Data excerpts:
^^^^^^^^^^^^^^^^
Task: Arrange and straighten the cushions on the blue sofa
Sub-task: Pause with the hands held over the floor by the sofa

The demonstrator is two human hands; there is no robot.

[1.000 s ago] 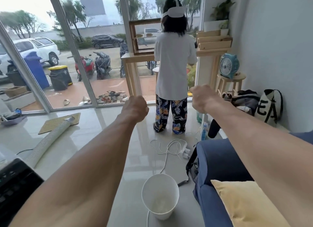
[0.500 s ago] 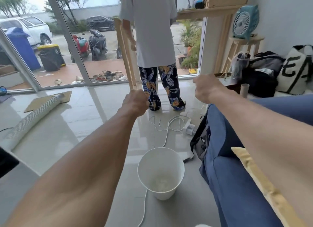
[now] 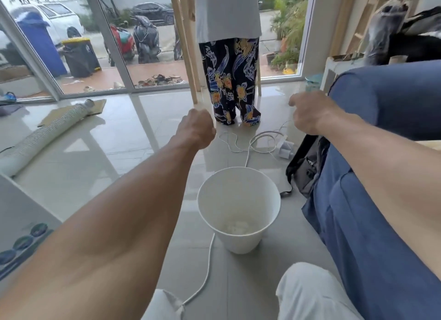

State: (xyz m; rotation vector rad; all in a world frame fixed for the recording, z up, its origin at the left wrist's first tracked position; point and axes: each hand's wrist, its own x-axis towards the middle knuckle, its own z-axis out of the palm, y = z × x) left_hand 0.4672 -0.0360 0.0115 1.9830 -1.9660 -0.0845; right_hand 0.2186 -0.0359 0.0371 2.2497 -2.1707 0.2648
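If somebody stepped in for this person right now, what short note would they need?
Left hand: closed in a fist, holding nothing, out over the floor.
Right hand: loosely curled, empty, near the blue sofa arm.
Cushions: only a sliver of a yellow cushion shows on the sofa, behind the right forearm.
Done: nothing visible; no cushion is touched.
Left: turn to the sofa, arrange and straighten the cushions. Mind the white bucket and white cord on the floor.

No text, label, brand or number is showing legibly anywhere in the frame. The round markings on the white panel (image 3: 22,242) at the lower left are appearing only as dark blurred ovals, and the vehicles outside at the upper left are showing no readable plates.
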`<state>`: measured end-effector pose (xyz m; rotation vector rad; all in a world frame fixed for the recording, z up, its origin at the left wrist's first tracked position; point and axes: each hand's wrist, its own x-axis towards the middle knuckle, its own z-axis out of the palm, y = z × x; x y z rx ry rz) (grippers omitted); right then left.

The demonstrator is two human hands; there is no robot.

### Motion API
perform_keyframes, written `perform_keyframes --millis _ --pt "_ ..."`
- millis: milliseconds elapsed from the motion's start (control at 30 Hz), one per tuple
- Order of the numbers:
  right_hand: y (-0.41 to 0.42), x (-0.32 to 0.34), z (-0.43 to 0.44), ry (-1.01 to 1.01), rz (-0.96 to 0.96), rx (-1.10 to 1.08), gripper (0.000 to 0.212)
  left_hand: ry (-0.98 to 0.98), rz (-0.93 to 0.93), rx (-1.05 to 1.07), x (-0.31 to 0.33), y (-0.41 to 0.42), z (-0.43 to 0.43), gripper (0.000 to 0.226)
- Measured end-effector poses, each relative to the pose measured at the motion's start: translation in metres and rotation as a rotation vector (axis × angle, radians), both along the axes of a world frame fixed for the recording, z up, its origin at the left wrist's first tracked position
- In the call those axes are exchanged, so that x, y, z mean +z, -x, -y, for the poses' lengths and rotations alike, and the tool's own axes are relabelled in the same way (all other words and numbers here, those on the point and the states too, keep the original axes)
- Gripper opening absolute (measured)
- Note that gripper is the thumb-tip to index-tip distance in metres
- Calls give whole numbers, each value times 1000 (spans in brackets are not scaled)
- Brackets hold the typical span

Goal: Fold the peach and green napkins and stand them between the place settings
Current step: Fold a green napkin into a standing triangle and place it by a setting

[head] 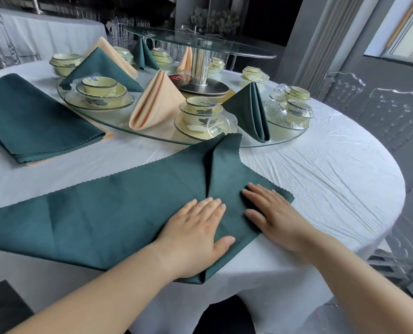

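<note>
Currently a round white table (321, 179) is carrying a green napkin (109, 213), lying flat at its near edge, right end folded inward. Left hand (196, 227) and right hand (270, 213), fingers straight, gripping nothing, are pressing that crease; the left end is likely awaiting folding.

Soft daylight from a window (404, 32) at upper right brightens the white tabletop (321, 169), while the far room falls dark. Glare streaks the glass turntable (118, 126); wide-angle distortion bends the frame's edges, where clear chairs (393, 112) look soft.
</note>
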<state>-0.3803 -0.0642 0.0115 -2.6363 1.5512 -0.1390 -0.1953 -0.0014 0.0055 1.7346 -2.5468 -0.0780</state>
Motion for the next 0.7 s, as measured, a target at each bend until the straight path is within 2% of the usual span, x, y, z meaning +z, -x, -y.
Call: perform_keyframes --millis 67,100,200,300,367,433,500,567,633,700 --pt "17 2 21 -23 4 -92 58 -12 -2 15 0 0 -1 71" --pt "25 4 29 -31 25 -149 48 -17 -19 12 1 0 0 67" --pt "34 6 40 -1 74 -262 42 0 -50 -8 -3 0 1 69" --pt "24 8 29 238 141 -265 42 30 -177 32 -1 -1 -1 67" --pt "8 12 11 351 315 -190 33 256 -379 13 1 -4 -2 64" --pt "-14 16 -12 278 452 -95 24 420 -521 -28 4 -11 -5 46" --pt "-31 15 -30 151 456 -19 21 448 -587 -82 4 -25 -13 42" --pt "-39 12 -37 84 413 27 20 422 -522 -142 5 -44 -29 48" --pt "-41 13 -37 71 388 40 18 376 -331 -149 -3 -72 -44 48" --pt "-44 14 -36 78 376 24 15 299 -156 -66 -15 -107 -57 54"
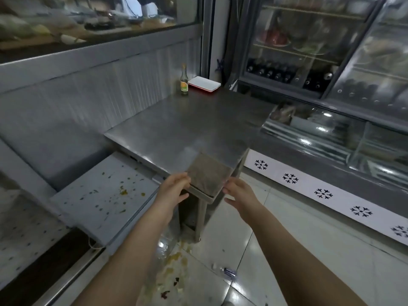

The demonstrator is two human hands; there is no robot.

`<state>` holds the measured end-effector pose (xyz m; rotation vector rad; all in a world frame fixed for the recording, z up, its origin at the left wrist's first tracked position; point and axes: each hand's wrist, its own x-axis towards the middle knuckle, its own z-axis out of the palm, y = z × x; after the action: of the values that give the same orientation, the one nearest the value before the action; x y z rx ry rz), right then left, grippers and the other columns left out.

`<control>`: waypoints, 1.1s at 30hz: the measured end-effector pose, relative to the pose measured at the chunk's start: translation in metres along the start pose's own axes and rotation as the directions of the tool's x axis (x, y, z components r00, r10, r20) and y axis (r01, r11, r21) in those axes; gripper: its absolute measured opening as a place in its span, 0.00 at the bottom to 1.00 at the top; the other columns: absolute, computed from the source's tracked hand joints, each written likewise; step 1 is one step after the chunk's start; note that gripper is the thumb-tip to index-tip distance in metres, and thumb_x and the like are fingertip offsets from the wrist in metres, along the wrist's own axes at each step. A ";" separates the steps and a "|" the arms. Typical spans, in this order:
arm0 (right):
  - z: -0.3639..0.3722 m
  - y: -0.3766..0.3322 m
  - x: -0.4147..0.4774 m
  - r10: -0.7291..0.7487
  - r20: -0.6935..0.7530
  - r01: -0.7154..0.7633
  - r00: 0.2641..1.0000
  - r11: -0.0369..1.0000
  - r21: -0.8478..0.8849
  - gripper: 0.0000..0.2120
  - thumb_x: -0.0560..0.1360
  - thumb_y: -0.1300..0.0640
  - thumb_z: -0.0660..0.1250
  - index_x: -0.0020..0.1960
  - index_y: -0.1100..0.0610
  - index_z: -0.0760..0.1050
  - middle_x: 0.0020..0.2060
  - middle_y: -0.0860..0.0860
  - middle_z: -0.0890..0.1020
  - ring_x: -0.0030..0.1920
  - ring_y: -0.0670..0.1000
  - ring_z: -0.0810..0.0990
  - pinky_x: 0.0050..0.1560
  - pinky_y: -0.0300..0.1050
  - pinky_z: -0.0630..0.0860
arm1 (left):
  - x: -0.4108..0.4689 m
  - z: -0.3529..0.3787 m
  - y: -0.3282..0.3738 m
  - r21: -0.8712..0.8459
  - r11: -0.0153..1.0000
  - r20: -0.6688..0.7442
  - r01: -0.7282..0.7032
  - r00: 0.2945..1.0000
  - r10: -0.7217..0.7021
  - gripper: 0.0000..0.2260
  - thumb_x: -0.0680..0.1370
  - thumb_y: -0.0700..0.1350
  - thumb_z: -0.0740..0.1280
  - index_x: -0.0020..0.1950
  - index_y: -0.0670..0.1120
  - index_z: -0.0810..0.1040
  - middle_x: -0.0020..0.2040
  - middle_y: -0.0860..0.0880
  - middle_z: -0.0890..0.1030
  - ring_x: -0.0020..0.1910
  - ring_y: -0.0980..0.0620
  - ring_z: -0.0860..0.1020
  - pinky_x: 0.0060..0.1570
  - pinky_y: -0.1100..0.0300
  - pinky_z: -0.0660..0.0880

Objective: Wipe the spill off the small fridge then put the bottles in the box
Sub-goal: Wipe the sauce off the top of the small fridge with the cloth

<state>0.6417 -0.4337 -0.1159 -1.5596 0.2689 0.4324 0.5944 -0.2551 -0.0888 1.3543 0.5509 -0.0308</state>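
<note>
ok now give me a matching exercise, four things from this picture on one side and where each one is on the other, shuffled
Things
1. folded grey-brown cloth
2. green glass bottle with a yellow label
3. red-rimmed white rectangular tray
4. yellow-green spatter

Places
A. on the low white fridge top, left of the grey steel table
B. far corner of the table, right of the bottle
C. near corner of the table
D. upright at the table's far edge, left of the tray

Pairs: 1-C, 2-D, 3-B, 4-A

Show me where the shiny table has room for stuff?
The middle of the steel table is bare, between the bottle and tray at the far end and the cloth at the near corner. That corner is crowded by the left hand and right hand.
</note>
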 end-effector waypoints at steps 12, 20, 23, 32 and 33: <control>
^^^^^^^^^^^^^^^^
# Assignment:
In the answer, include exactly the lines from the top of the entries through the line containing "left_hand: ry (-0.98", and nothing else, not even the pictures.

# Answer to the exercise:
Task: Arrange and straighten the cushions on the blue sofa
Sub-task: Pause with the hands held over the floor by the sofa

The demonstrator is two human hands; there is no robot.

[1.000 s ago] 
[0.500 s ago] 
[now] 

State: (xyz m; rotation vector rad; all in a world frame fixed for the recording, z up, its origin at the left wrist's first tracked position; point and axes: each hand's wrist, its own x-axis towards the middle knuckle, its own z-axis out of the palm, y = z × x) left_hand 0.4672 -0.0360 0.0115 1.9830 -1.9660 -0.0845; right_hand 0.2186 -0.0359 0.0371 2.2497 -2.1707 0.2648
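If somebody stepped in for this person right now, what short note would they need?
Left hand: closed in a fist, holding nothing, out over the floor.
Right hand: loosely curled, empty, near the blue sofa arm.
Cushions: only a sliver of a yellow cushion shows on the sofa, behind the right forearm.
Done: nothing visible; no cushion is touched.
Left: turn to the sofa, arrange and straighten the cushions. Mind the white bucket and white cord on the floor.

No text, label, brand or number is showing legibly anywhere in the frame. The round markings on the white panel (image 3: 22,242) at the lower left are appearing only as dark blurred ovals, and the vehicles outside at the upper left are showing no readable plates.
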`<state>`: measured end-effector pose (xyz m; rotation vector rad; all in a world frame fixed for the recording, z up, its origin at the left wrist's first tracked position; point and axes: each hand's wrist, its own x-axis towards the middle knuckle, its own z-axis out of the palm, y = z × x; x y z rx ry rz) (grippers omitted); right then left.

The demonstrator is two human hands; there is no robot.

### Motion API
perform_keyframes, written `perform_keyframes --millis _ --pt "_ ..."`
- millis: milliseconds elapsed from the motion's start (control at 30 Hz), one per tuple
- Order of the numbers:
  right_hand: y (-0.41 to 0.42), x (-0.32 to 0.34), z (-0.43 to 0.44), ry (-1.01 to 1.01), rz (-0.96 to 0.96), rx (-1.10 to 1.08), gripper (0.000 to 0.212)
  left_hand: ry (-0.98 to 0.98), rz (-0.93 to 0.93), rx (-1.05 to 1.07), x (-0.31 to 0.33), y (-0.41 to 0.42), z (-0.43 to 0.43), gripper (0.000 to 0.226)

The complete answer has been presented.